|
By Ike Suarez, Correspondent
Hitachi Global Storage Technologies has announced the launching
of its Integrated University Program to spur R&D in Philippine
universities, as part of its strategy as well as positioning the
country as a center where the Japanese tech giant could further
refine breakthrough concepts in slider technology developed in their
laboratories in San Jose, California and Okinawa, Japan.
A slider is a tiny magnetic head playing
critical roles in hard disk drive performance as they read and write
the data stored in these drives. The slider is a highly complex
component of a computer’s hard drive and can be considered a form
of nanotechnology.
Hitachi Global Storage Technologies revealed the
program at a press briefing late last week at the Shangri-La Hotel
in Makati City.
An initial donation totaling $3 million worth of
equipment to the University of the Philippines and the Ateneo de
Manila University for use in their laboratories kicked off the
program. The equipment donation consisted of multi-axes robots,
precision states, and servo motor control and vision systems, and
interferometry, microscopy, and nano measurement tools.
Hitachi Global Storage Technologies Philippines
President Dr. Tuan Tran in his address at the launch said that
besides R&D projects on slider technology, these institutions
would be free to use the instruments for whatever R&D projects
they wished to undertake.
In March 2007, Hitachi GST had shifted the focus
of its Philippine operations in Biñan, Laguna, from the
manufacturing hard disk drives for all kinds of computers to the
production of sliders. A total of 276 million of these sliders were
locally produced in 2007; 20 percent of Hitachi’s global
production. By 2010, sliders output in the country will reach 85
percent of global production according to Hitachi.
To remain competitive, Hitachi has done
continuous R&D on slider technology , particularly to improve
their energy efficiency, shock tolerance and shock capacity. Such
R&D done initially in their Silicon Valley and Okinawa
laboratories would now be done in Philippine universities.
Tran said the Integrated University Program
would also furnish research grants in various engineering
disciplines, chemistry, physics, computer science, statistics and
new materials. Among the beneficiaries would be UP Ateneo, De la
Salle University, Mapua Institute of Technology, Polytechnic
University of the Philippines, and University of Santo Tomas.

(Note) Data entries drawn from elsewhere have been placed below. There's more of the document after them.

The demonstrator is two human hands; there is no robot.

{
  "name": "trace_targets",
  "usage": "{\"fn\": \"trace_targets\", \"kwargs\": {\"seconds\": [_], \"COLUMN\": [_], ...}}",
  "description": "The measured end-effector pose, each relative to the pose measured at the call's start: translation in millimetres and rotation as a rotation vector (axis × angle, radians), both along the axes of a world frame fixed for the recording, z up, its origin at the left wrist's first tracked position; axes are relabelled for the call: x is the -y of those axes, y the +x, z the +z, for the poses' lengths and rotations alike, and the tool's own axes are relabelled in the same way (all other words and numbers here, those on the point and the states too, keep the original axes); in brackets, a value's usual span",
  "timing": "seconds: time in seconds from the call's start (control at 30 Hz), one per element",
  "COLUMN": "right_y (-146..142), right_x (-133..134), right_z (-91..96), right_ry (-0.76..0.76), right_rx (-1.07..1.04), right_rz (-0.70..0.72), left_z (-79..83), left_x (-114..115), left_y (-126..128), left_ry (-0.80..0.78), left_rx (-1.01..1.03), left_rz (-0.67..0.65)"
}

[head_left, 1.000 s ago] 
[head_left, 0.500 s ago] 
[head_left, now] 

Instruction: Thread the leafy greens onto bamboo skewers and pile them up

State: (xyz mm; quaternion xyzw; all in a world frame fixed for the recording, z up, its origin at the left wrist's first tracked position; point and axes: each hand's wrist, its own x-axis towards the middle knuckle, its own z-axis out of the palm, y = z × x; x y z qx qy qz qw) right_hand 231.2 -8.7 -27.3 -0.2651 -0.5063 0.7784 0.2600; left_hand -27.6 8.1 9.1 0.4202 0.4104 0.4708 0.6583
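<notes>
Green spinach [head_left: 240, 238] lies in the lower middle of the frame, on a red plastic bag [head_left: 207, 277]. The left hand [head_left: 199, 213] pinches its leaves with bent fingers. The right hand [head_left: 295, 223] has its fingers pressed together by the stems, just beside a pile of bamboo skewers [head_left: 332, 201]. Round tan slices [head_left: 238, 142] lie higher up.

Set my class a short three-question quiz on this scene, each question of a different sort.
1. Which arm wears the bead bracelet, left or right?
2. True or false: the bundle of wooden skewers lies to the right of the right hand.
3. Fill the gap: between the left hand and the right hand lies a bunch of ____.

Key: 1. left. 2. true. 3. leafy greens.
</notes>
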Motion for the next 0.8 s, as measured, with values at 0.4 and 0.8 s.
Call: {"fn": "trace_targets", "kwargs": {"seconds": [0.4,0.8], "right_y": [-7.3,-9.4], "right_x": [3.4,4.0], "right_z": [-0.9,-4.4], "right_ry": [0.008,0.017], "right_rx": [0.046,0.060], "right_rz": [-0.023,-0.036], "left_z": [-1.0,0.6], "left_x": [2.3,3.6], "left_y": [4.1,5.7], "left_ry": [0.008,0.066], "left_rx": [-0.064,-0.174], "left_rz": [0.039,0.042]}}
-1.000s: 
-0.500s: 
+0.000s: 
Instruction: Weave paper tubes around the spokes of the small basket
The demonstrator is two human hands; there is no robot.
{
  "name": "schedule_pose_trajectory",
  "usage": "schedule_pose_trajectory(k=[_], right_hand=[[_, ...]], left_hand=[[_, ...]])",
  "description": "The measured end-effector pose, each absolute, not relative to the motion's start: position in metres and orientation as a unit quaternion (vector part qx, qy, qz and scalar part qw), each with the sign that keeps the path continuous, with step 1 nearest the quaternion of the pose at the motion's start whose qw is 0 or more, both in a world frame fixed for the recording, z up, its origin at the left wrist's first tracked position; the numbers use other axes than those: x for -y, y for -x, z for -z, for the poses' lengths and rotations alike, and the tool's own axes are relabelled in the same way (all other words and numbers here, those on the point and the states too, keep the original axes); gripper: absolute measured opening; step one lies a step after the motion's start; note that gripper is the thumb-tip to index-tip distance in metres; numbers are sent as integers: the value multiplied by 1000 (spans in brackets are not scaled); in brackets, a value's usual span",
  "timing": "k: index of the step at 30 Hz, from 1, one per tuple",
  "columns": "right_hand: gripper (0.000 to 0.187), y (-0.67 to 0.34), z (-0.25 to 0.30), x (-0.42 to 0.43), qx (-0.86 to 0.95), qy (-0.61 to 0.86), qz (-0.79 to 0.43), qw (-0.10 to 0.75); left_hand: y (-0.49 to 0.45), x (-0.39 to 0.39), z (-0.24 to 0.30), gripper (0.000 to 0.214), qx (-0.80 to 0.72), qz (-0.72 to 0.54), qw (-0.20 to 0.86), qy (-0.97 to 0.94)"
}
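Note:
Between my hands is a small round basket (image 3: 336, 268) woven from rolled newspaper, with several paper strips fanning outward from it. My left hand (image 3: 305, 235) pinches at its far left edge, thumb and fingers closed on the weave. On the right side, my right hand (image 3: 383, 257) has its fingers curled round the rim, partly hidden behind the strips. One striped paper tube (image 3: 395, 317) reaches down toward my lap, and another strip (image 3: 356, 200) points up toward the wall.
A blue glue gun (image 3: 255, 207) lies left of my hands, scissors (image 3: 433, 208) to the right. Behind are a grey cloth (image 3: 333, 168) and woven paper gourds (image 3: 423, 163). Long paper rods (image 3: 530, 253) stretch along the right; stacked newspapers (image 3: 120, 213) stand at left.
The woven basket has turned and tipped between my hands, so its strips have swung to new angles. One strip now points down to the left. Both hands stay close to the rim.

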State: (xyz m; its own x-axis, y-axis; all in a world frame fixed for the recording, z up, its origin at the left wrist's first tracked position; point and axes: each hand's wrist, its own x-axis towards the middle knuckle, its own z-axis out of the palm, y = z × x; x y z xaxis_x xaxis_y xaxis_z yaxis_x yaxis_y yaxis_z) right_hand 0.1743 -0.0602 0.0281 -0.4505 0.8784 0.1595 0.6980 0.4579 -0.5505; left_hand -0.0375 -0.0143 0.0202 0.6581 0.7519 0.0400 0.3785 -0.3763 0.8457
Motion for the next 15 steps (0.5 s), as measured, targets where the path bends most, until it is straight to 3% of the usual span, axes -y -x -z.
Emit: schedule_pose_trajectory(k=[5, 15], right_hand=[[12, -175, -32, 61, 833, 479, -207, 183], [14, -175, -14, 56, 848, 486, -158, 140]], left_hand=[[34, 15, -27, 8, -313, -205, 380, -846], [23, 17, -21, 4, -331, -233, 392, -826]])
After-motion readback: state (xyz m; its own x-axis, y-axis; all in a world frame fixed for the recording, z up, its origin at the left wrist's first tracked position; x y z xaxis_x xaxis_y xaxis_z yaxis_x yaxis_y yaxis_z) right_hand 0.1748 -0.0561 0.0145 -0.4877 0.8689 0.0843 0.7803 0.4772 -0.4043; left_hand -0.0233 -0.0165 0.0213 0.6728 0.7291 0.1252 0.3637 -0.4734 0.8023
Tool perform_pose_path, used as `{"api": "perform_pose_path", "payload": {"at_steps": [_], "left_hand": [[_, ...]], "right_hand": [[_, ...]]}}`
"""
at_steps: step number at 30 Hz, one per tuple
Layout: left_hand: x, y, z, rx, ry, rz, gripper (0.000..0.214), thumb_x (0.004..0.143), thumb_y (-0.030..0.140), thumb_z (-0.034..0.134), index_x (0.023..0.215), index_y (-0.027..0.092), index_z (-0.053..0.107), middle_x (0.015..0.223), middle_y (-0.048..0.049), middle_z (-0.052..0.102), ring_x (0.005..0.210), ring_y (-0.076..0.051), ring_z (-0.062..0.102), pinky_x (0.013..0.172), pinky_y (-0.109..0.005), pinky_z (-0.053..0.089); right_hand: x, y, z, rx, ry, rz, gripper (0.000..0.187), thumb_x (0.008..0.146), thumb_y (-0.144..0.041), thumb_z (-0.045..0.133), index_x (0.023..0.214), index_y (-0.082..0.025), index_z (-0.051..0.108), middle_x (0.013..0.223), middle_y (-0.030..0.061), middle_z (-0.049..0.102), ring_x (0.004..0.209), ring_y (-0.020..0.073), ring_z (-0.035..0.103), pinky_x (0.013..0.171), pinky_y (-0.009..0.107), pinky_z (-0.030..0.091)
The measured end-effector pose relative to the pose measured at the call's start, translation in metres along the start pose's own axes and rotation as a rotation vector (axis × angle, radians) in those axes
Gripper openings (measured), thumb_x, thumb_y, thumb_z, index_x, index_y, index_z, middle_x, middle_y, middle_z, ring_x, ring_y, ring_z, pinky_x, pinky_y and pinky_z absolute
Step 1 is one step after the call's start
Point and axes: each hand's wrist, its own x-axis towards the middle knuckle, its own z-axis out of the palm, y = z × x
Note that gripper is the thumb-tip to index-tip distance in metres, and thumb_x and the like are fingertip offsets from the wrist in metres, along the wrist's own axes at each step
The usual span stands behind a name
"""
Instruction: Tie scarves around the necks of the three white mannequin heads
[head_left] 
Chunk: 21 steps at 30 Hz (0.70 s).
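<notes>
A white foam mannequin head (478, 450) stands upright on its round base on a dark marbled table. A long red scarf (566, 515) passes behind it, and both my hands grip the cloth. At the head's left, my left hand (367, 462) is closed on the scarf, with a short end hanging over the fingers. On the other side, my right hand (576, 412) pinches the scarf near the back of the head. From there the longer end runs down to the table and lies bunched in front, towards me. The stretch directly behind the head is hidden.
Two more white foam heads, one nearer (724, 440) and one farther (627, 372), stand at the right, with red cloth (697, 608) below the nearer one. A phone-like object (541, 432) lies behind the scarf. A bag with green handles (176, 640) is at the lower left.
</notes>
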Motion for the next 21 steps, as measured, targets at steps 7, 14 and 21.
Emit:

Tran did not give out financial details. He
added that their Laguna operations would also give on the job
training to students, in the fields of robotics, meterology or the
science of precision measurements, and design.
Hitachi, along with UP and Ateneo, are now
drawing up an intellectual property agreement with regard to revenue
sharing earned from R&D projects done with the donated
equipment, according to a company spokesman.
In the Philippine, Hitachi GST has grown to 5000
employees in the Philippines since 1994.